Could each record be written out again exactly as it stands?

[Source records]

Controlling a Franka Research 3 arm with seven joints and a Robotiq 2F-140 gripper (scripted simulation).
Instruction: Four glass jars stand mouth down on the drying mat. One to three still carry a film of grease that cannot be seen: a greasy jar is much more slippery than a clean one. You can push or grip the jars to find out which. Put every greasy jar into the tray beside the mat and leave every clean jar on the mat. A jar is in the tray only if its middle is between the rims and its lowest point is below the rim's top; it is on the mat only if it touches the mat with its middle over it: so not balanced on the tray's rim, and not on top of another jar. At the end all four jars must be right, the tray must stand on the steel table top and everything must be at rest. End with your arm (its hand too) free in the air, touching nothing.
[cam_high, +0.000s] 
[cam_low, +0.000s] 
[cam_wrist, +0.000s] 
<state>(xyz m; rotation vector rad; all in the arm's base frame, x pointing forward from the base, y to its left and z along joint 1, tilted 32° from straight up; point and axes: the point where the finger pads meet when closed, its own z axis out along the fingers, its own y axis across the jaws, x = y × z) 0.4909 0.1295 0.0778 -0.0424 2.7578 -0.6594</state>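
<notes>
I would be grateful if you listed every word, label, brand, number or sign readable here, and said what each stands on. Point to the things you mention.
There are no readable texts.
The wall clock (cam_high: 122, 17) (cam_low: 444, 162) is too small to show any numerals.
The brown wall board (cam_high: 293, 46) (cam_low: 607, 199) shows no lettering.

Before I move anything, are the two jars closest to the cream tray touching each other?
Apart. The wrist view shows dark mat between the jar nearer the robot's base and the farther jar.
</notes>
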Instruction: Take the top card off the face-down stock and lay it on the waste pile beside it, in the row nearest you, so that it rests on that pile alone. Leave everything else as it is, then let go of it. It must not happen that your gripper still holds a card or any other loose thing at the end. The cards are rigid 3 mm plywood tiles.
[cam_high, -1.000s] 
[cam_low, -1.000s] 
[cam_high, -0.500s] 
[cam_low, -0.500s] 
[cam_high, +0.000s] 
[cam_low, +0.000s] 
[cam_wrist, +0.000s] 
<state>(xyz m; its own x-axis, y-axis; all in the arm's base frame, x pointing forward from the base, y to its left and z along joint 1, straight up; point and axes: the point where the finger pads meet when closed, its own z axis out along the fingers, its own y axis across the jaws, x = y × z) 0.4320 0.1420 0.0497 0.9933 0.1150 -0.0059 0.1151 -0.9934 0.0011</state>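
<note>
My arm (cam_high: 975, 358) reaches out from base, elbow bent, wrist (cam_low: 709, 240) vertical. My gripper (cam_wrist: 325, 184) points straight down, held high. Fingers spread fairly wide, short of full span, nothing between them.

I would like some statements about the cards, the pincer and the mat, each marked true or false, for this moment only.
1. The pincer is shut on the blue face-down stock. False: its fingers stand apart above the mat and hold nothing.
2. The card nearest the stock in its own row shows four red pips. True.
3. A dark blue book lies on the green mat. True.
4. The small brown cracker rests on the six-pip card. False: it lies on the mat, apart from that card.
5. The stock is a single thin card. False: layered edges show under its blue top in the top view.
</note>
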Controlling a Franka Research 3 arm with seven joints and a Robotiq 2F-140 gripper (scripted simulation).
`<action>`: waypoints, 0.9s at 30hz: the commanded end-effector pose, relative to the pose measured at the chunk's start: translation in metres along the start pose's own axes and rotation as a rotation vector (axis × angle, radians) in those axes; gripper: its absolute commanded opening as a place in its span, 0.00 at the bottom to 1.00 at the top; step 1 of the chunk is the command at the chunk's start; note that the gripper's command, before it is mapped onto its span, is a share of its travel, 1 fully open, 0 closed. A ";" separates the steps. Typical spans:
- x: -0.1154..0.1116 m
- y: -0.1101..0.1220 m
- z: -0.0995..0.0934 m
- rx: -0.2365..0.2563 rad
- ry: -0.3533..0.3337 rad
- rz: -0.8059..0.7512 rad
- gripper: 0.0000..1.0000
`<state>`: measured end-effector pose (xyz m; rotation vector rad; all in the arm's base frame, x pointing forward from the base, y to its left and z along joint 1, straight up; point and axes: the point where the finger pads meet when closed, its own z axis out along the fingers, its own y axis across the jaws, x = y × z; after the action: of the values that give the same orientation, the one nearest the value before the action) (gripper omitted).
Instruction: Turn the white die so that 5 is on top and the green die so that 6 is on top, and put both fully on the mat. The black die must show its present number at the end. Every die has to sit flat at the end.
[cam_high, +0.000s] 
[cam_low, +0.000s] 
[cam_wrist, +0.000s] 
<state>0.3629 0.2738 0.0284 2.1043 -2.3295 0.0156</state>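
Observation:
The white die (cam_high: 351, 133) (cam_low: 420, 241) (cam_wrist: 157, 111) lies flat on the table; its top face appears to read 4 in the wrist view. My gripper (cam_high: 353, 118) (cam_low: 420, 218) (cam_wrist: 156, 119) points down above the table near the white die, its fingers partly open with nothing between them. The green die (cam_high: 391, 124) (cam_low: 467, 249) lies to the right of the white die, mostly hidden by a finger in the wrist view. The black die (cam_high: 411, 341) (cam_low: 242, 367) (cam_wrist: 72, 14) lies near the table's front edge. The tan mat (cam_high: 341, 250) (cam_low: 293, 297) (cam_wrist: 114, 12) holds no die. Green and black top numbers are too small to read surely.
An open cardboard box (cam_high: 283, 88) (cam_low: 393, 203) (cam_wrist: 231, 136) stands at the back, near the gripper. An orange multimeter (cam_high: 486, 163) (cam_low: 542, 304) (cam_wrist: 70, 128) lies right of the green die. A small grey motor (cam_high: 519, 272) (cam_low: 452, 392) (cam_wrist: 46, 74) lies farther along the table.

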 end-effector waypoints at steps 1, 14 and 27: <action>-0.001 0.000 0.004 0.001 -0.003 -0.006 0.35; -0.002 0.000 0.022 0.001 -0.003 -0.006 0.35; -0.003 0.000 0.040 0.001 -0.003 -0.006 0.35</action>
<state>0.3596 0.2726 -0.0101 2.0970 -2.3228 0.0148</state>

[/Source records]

Solution below
Controlling a Franka Research 3 arm with seven joints and a Robotiq 2F-140 gripper (scripted simulation).
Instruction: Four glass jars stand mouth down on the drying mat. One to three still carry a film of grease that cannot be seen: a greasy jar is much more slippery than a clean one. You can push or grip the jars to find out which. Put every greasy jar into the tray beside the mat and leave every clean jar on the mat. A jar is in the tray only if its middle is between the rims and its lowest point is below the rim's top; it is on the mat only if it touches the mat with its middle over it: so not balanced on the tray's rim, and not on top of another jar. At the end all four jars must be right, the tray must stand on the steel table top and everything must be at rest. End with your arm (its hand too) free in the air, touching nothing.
[cam_high, +0.000s] 
[cam_low, +0.000s] 
[cam_wrist, +0.000s] 
<state>(xyz m; rotation vector rad; all in the arm's base frame, x pointing forward from the base, y to its left and z along joint 1, tilted 32° from straight up; point and axes: the point where the finger pads meet when closed, its own z axis out along the fingers, its own y axis across the jaws, x = y × z) 0.4909 0.1295 0.0778 -0.0424 2.7578 -0.6594</state>
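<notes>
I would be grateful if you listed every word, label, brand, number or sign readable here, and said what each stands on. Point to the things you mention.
There are no readable texts.
The wall clock (cam_high: 122, 17) (cam_low: 444, 162) is too small to show any numerals.
The brown wall board (cam_high: 293, 46) (cam_low: 607, 199) shows no lettering.

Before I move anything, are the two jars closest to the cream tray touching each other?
Apart. The wrist view shows dark mat between the jar nearer the robot's base and the farther jar.
</notes>
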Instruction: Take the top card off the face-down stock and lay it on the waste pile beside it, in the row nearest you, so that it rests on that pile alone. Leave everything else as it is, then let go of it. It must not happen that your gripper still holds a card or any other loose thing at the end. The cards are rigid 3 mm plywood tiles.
[cam_high, -1.000s] 
[cam_low, -1.000s] 
[cam_high, -0.500s] 
[cam_low, -0.500s] 
[cam_high, +0.000s] 
[cam_low, +0.000s] 
[cam_wrist, +0.000s] 
<state>(xyz m; its own x-axis, y-axis; all in the arm's base frame, x pointing forward from the base, y to its left and z along joint 1, straight up; point and axes: the point where the finger pads meet when closed, its own z axis out along the fingers, its own y axis across the jaws, x = y × z) 0.4320 0.1420 0.0497 0.9933 0.1150 -0.0059 0.1151 -0.9934 0.0011</state>
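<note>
My arm (cam_high: 975, 358) reaches out from base, elbow bent, wrist (cam_low: 709, 240) vertical. My gripper (cam_wrist: 325, 184) points straight down, held high. Fingers spread fairly wide, short of full span, nothing between them.

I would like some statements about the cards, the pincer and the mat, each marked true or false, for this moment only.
1. The pincer is shut on the blue face-down stock. False: its fingers stand apart above the mat and hold nothing.
2. The card nearest the stock in its own row shows four red pips. True.
3. A dark blue book lies on the green mat. True.
4. The small brown cracker rests on the six-pip card. False: it lies on the mat, apart from that card.
5. The stock is a single thin card. False: layered edges show under its blue top in the top view.
</note>
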Controlling a Franka Research 3 arm with seven joints and a Robotiq 2F-140 gripper (scripted simulation).
`<action>`: waypoints, 0.9s at 30hz: the commanded end-effector pose, relative to the pose measured at the chunk's start: translation in metres along the start pose's own axes and rotation as a rotation vector (axis × angle, radians) in those axes; gripper: its absolute commanded opening as a place in its span, 0.00 at the bottom to 1.00 at the top; step 1 of the chunk is the command at the chunk's start; note that the gripper's command, before it is mapped onto its span, is a share of its travel, 1 fully open, 0 closed. A ";" separates the steps. Typical spans:
- x: -0.1154..0.1116 m
- y: -0.1101..0.1220 m
- z: -0.0995..0.0934 m
- rx: -0.2365..0.2563 rad
- ry: -0.3533..0.3337 rad
- rz: -0.8059..0.7512 rad
- gripper: 0.0000..1.0000
`<state>`: measured end-effector pose (xyz m; rotation vector rad; all in the arm's base frame, x pointing forward from the base, y to its left and z along joint 1, straight up; point and axes: the point where the finger pads meet when closed, its own z axis out along the fingers, its own y axis across the jaws, x = y × z; after the action: of the values that give the same orientation, the one nearest the value before the action) (gripper omitted).
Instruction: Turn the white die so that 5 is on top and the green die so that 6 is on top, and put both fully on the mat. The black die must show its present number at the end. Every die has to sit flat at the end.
[cam_high, +0.000s] 
[cam_low, +0.000s] 
[cam_wrist, +0.000s] 
<state>0.3629 0.2738 0.0284 2.1043 -2.3295 0.0156</state>
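Observation:
The white die (cam_high: 351, 133) (cam_low: 420, 241) (cam_wrist: 157, 111) lies flat on the table; its top face appears to read 4 in the wrist view. My gripper (cam_high: 353, 118) (cam_low: 420, 218) (cam_wrist: 156, 119) points down above the table near the white die, its fingers partly open with nothing between them. The green die (cam_high: 391, 124) (cam_low: 467, 249) lies to the right of the white die, mostly hidden by a finger in the wrist view. The black die (cam_high: 411, 341) (cam_low: 242, 367) (cam_wrist: 72, 14) lies near the table's front edge. The tan mat (cam_high: 341, 250) (cam_low: 293, 297) (cam_wrist: 114, 12) holds no die. Green and black top numbers are too small to read surely.
An open cardboard box (cam_high: 283, 88) (cam_low: 393, 203) (cam_wrist: 231, 136) stands at the back, near the gripper. An orange multimeter (cam_high: 486, 163) (cam_low: 542, 304) (cam_wrist: 70, 128) lies right of the green die. A small grey motor (cam_high: 519, 272) (cam_low: 452, 392) (cam_wrist: 46, 74) lies farther along the table.
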
 end-effector waypoints at steps 1, 14 and 27: <action>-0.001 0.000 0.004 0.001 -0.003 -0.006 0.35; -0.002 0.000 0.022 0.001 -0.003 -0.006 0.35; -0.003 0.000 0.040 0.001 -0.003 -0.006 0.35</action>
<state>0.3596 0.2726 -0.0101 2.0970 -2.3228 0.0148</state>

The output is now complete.